Problem requirements: An exact copy of the data below is needed; please leave out any pictures.

Data below:

::::::::::

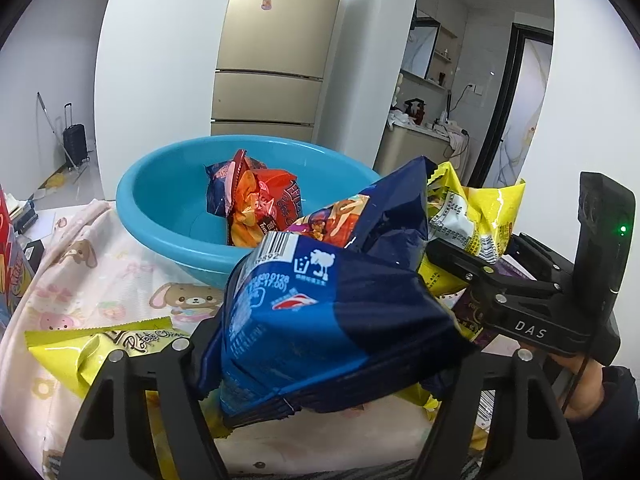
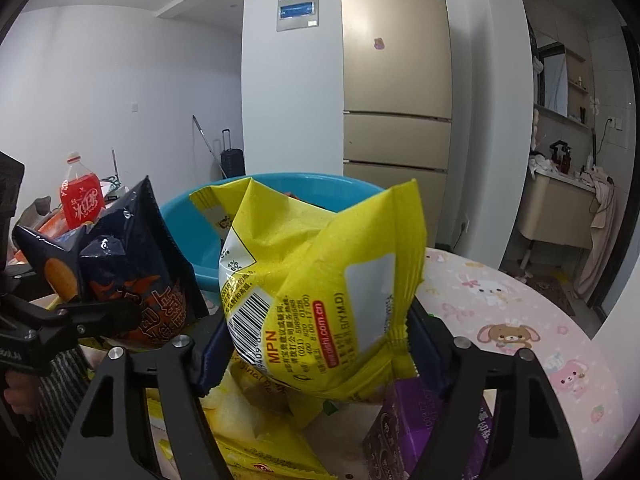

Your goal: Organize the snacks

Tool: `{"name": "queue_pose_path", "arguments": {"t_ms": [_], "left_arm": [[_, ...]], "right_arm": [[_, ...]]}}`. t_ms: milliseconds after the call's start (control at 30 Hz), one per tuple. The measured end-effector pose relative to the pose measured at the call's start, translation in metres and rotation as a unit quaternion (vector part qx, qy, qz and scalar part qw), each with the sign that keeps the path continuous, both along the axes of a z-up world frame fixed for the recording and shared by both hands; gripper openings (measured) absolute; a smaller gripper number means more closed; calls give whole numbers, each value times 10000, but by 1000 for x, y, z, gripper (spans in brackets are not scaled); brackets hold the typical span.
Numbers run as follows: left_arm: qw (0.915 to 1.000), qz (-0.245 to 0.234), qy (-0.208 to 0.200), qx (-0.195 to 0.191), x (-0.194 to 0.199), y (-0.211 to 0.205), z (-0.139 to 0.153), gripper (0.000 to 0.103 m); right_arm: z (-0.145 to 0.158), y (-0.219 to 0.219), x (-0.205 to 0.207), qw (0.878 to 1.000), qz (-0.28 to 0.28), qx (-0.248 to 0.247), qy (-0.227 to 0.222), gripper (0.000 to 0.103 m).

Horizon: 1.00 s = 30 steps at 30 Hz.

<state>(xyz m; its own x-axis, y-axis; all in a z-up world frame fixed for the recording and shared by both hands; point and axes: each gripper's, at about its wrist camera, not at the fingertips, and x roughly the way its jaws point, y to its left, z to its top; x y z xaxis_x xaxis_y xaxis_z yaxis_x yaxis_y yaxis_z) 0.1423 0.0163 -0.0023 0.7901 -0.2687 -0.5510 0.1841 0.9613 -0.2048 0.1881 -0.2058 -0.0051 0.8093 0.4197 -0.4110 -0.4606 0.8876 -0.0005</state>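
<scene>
The left gripper [image 1: 332, 344] has its jaws closed on a blue bag [image 1: 320, 312], lifted above the bench [image 1: 120, 280] just in front of the blue bowl [image 1: 160, 208]. The right gripper [image 2: 320, 344] has its jaws closed on a yellow bag [image 2: 320, 280], also near the bowl, which holds an orange bag [image 1: 260, 204].

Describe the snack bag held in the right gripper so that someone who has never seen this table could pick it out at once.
Start at the blue basin on the pink cartoon tablecloth. Just in front of it, the right gripper clamps a puffy yellow bag. Unlike the dark blue bag beside it, it shows a barcode and red print.
</scene>
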Motion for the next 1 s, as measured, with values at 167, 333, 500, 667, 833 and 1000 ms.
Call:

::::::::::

Answer box:
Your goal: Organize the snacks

Tool: `{"name": "queue_pose_path", "arguments": {"t_ms": [_], "left_arm": [[_, ...]], "right_arm": [[_, ...]]}}`. t_ms: milliseconds after the call's start (control at 30 Hz), one per tuple. The measured end-effector pose relative to the pose measured at the call's start, translation in metres and rotation as a unit quaternion (vector part qx, qy, qz and scalar part qw), each with the sign that keeps the path continuous, both along the axes of a z-up world frame fixed for the recording and shared by both hands; gripper openings (measured) absolute; a smaller gripper number means more closed; calls give whole numbers, each value times 10000, but by 1000 for x, y, z, gripper (spans in brackets are not scaled); brackets hold the typical span.
Numbers run as follows: left_arm: qw (0.915 to 1.000), qz (-0.245 to 0.234), qy (-0.208 to 0.200), qx (-0.195 to 0.191), x (-0.194 to 0.199), y (-0.211 to 0.205), z (-0.139 to 0.153), gripper (0.000 to 0.103 m); right_arm: z (-0.145 to 0.158), y (-0.219 to 0.219), x (-0.205 to 0.207), qw (0.878 to 1.000), qz (-0.28 to 0.28), qx (-0.248 to 0.247), qy (-0.227 to 0.222), gripper (0.000 to 0.103 m).

Horizon: 1.00 s = 30 steps at 30 Hz.

<state>(xyz m; its own x-axis, y-axis; all in a z-up world frame fixed for the recording and shared by both hands; point and axes: each gripper's, at about its wrist camera, not at the fingertips, and x roughly the way its jaws point, y to its left, z to its top; x y z xaxis_x xaxis_y xaxis_z yaxis_x yaxis_y yaxis_z) 0.1423 0.0163 -0.0023 0.7901 -0.2687 -0.5510 0.1841 0.9613 -0.2048 0.1881 -0.2058 -0.0051 0.8093 0.4197 -0.4110 -0.4606 0.8876 -0.0005</state>
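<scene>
The left gripper [image 1: 332, 344] has its jaws closed on a blue bag [image 1: 320, 312], lifted above the bench [image 1: 120, 280] just in front of the blue bowl [image 1: 160, 208]. The right gripper [image 2: 320, 344] has its jaws closed on a yellow bag [image 2: 320, 280], also near the bowl, which holds an orange bag [image 1: 260, 204].

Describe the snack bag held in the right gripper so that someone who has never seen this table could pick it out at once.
Start at the blue basin on the pink cartoon tablecloth. Just in front of it, the right gripper clamps a puffy yellow bag. Unlike the dark blue bag beside it, it shows a barcode and red print.
</scene>
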Motion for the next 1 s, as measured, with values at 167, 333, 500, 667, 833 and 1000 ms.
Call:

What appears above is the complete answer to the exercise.